**TASK STATEMENT**
For every entry, reproduce the wording exactly and omit any image it holds.
++++
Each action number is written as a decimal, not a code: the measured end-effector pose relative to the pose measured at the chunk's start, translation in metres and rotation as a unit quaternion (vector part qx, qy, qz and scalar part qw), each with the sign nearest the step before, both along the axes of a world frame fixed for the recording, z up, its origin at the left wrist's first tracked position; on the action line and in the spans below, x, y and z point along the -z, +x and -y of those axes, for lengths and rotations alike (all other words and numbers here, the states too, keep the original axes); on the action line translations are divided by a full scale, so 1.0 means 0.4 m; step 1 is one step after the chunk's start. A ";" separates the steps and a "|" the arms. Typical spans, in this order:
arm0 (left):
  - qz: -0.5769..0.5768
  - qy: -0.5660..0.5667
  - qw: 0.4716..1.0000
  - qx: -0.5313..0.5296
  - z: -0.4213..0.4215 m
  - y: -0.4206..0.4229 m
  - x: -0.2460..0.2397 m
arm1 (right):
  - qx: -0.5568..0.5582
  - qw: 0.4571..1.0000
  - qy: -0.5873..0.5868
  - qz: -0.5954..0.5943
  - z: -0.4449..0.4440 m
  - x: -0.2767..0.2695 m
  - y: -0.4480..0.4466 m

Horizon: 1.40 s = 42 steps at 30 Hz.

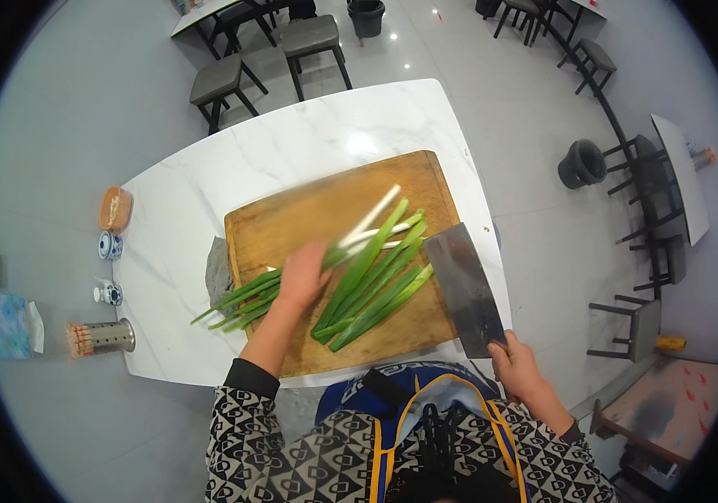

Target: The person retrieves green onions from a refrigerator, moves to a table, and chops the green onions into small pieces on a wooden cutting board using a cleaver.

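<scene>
A wooden cutting board (308, 220) lies on the white marble-patterned table in front of me. My left hand (303, 273), slightly blurred, is closed around a bunch of green onions (252, 292); their leaf tips reach past the board's left edge and white stems point up and right. Cut lengths of green onion (365, 289) lie on the board just right of that hand. My right hand (515, 363) grips the handle of a cleaver (467, 292). Its broad dark blade hangs over the board's right edge, beside the cut pieces.
A grey cloth (217, 273) touches the board's left side. Along the table's left edge stand an orange container (115, 207), a blue-and-white jar (109, 245), a small blue-and-white pot (108, 292) and a metal holder of chopsticks (107, 336). Stools (217, 82) stand beyond the far edge.
</scene>
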<state>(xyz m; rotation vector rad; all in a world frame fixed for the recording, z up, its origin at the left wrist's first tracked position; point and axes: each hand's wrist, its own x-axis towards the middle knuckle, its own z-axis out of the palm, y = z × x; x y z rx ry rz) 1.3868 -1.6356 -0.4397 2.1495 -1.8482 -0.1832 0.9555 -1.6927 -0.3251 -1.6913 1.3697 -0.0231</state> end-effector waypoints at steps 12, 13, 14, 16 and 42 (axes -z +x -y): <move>0.183 -0.051 0.953 -0.235 -0.018 0.147 -0.030 | -0.069 0.997 -0.033 -0.006 0.070 0.028 -0.025; 0.265 -0.106 0.931 -0.226 -0.015 0.125 -0.044 | -0.074 0.997 -0.034 -0.009 0.071 0.032 -0.027; 0.218 -0.019 0.937 -0.272 -0.018 0.098 -0.060 | -0.078 0.996 -0.037 -0.008 0.069 0.037 -0.029; -0.027 0.001 0.961 -0.277 -0.028 0.040 -0.089 | -0.077 0.996 -0.035 0.000 0.066 0.044 -0.032; 0.078 0.070 0.978 -0.183 -0.181 -0.051 0.047 | -0.041 0.998 -0.035 0.034 -0.003 0.062 -0.082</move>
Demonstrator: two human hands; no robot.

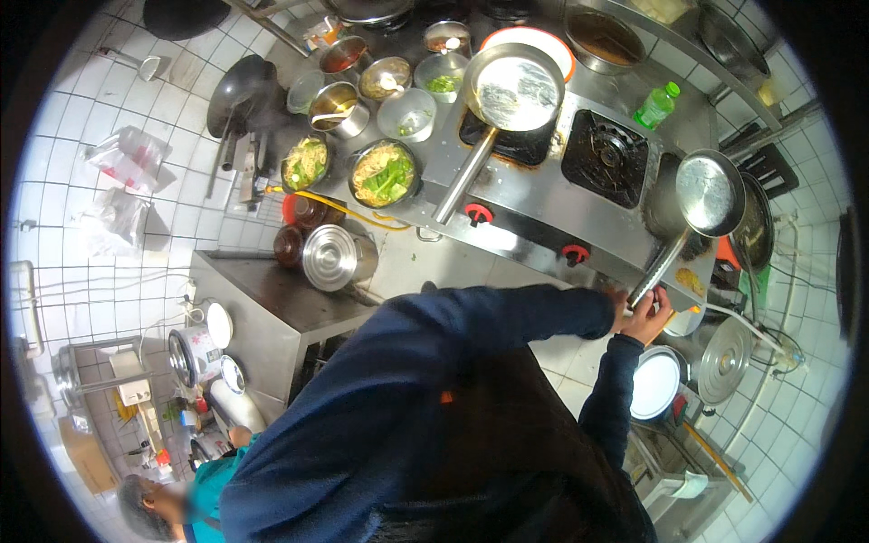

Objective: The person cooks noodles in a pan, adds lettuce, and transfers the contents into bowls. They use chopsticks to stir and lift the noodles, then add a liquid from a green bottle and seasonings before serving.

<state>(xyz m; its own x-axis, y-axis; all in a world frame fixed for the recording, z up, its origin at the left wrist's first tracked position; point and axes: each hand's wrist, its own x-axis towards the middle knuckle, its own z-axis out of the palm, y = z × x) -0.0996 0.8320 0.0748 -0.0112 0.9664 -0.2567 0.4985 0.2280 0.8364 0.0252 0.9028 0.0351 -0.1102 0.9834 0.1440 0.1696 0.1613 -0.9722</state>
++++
**REPLY**
Each action number is written as a decimal, not a code: the measured end-effector pose relative to the pose measured at the chunk's start, translation in metres and rotation as a unit quaternion (vector part qx, qy, qz and scalar part qw), each with the sign nearest the step before, both along the axes of a world frame fixed for the recording, z up, its origin at the left wrist's first tracked position; on the action line and in the spans below, x, y and z point along the -z, +x and -y of those axes, for lengths and rotations alike (all other words and numbers here, the states too, keep the original axes); on the action line translations are divided by a full scale, so 1.0 means 0.4 m; step 1 is one step after the chunk's start. A ";" separates the steps and a "|" the arms. Typical spans, in this order:
arm0 (left):
  - qz: -0.5769..0.5768
  - qy: -0.5660..0.5667
  - qw: 0.4716..1.0000
  - qx: -0.5313..0.5296
  - z: -0.4213..0.4215 m
  - y: -0.4206..0.4229 m
  - x: -0.2460..0.2397 m
arm1 (right):
  - qx: -0.5568..0.5582
  - qw: 0.4571..1.0000
  - qy: -0.5873..0.5868
  - qz: -0.5954..0.5943
  - z: -0.4449..0.4440 m
  - x: -0.2767..0.2695 m
  - y: -0.4480..0.4466 m

Horizon: 1.40 s = 42 steps at 30 Hz.


Target: The person retrieves green onions from a refrigerator, moves to a table, and chops the green onions into small pieces on a wooden cutting board using a cleaver.

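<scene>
A wooden cutting board (308, 220) lies on the white marble-patterned table in front of me. My left hand (303, 273), slightly blurred, is closed around a bunch of green onions (252, 292); their leaf tips reach past the board's left edge and white stems point up and right. Cut lengths of green onion (365, 289) lie on the board just right of that hand. My right hand (515, 363) grips the handle of a cleaver (467, 292). Its broad dark blade hangs over the board's right edge, beside the cut pieces.
A grey cloth (217, 273) touches the board's left side. Along the table's left edge stand an orange container (115, 207), a blue-and-white jar (109, 245), a small blue-and-white pot (108, 292) and a metal holder of chopsticks (107, 336). Stools (217, 82) stand beyond the far edge.
</scene>
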<state>(xyz m; rotation vector rad; all in a world frame fixed for the recording, z up, its origin at the left wrist's first tracked position; point and axes: each hand's wrist, its own x-axis towards the middle knuckle, its own z-axis out of the palm, y = z × x; x y z rx ry rz) 1.3868 -1.6356 -0.4397 2.1495 -1.8482 -0.1832 0.9555 -1.6927 -0.3251 -1.6913 1.3697 -0.0231</state> end-effector waypoints at steps 12, 13, 14, 16 and 42 (axes -z +x -y): <move>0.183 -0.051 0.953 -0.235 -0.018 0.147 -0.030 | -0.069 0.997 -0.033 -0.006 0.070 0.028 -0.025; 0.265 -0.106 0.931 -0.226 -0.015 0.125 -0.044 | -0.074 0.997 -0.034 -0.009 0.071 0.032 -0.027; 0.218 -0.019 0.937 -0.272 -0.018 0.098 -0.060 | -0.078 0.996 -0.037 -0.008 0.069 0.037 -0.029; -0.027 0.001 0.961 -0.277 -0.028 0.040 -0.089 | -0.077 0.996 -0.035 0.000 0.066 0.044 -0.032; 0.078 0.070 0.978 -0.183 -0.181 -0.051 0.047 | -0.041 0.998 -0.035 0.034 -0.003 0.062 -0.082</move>
Demonstrator: two human hands; no robot.


Objective: The person cooks noodles in a pan, adds lettuce, and transfers the contents into bowls. They use chopsticks to stir and lift the noodles, then add a liquid from a green bottle and seasonings before serving.

<state>(xyz m; its own x-axis, y-axis; all in a world frame fixed for the recording, z up, its origin at the left wrist's first tracked position; point and axes: each hand's wrist, its own x-axis towards the middle knuckle, its own z-axis out of the palm, y = z × x) -0.0996 0.8320 0.0748 -0.0112 0.9664 -0.2567 0.4985 0.2280 0.8364 0.0252 0.9028 0.0351 -0.1102 0.9834 0.1440 0.1696 0.1613 -0.9722</state>

Nothing more is needed to complete the output.